• _What to work on_:
Lines to restate from the data below: from the one containing "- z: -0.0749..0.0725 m" to the one containing "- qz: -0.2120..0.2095", both included. Give them again exactly, and only them.

-- Provided data follows --

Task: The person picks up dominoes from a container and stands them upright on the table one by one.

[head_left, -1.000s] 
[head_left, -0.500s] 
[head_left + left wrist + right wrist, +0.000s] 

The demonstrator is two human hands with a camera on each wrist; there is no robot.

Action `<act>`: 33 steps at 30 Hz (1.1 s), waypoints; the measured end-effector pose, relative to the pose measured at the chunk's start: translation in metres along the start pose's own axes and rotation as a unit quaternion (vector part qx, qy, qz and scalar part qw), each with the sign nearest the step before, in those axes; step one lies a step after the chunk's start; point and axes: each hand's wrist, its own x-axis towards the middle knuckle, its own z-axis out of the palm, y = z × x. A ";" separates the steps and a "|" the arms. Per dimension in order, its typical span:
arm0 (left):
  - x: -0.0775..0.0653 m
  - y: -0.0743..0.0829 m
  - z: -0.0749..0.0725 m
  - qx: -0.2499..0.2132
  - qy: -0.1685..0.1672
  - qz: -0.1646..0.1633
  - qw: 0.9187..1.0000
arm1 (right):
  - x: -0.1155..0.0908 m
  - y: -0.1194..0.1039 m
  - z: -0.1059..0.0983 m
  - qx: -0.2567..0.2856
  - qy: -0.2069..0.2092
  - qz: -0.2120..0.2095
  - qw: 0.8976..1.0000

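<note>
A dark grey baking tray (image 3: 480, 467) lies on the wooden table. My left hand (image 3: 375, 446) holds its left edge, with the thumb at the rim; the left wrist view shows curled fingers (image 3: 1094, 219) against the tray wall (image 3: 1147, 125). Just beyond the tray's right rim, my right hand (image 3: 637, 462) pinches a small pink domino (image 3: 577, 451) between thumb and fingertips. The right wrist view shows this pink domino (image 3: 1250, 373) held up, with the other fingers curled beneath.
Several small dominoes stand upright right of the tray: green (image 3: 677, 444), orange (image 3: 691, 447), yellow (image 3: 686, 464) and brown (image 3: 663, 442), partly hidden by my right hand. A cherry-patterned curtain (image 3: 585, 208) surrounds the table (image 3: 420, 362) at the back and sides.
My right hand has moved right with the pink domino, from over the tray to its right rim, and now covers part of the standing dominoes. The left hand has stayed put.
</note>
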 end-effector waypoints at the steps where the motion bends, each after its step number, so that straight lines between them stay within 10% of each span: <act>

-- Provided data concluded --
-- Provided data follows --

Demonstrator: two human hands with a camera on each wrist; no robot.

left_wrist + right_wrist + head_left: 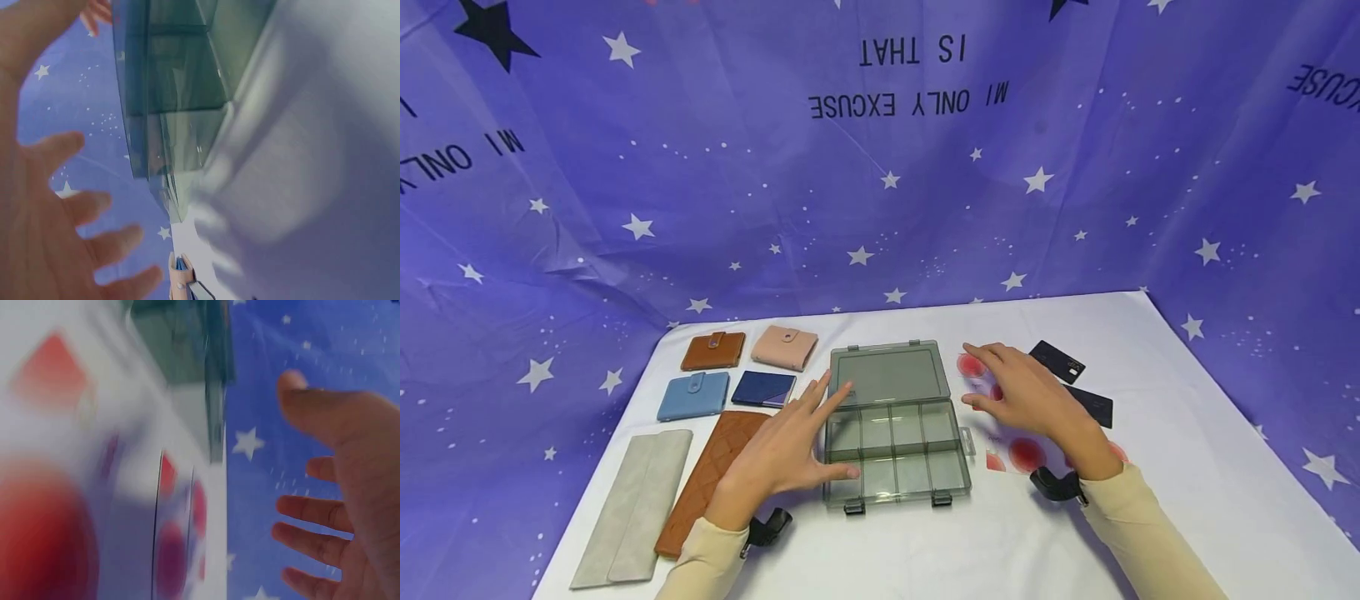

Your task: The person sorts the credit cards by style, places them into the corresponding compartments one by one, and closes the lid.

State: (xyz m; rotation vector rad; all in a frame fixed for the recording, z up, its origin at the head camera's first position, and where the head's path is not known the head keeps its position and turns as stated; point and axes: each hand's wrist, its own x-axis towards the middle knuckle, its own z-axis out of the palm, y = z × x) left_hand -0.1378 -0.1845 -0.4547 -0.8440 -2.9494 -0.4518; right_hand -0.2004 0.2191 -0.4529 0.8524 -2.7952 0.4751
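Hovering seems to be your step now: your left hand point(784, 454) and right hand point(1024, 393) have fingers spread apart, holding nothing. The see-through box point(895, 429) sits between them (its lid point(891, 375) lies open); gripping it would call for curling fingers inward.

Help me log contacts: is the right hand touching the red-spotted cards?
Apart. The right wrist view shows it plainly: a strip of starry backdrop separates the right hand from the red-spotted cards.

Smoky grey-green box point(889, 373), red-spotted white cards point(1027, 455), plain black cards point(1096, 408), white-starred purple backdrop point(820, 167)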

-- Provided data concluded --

• _Answer box_:
  - z: -0.0749..0.0725 m
  - qx: -0.2499..0.2132
  - qy: -0.1685..0.1672
  - qz: -0.1646..0.1633
  - qw: 0.9187..1.0000
arm1 (right):
  - x: -0.1155..0.0908 m
  - y: -0.1194..0.1039 m
  - z: -0.1059..0.0983 m
  - qx: -0.2567..0.2856
  - qy: -0.2069..0.2092
  - qz: -0.2120..0.2095

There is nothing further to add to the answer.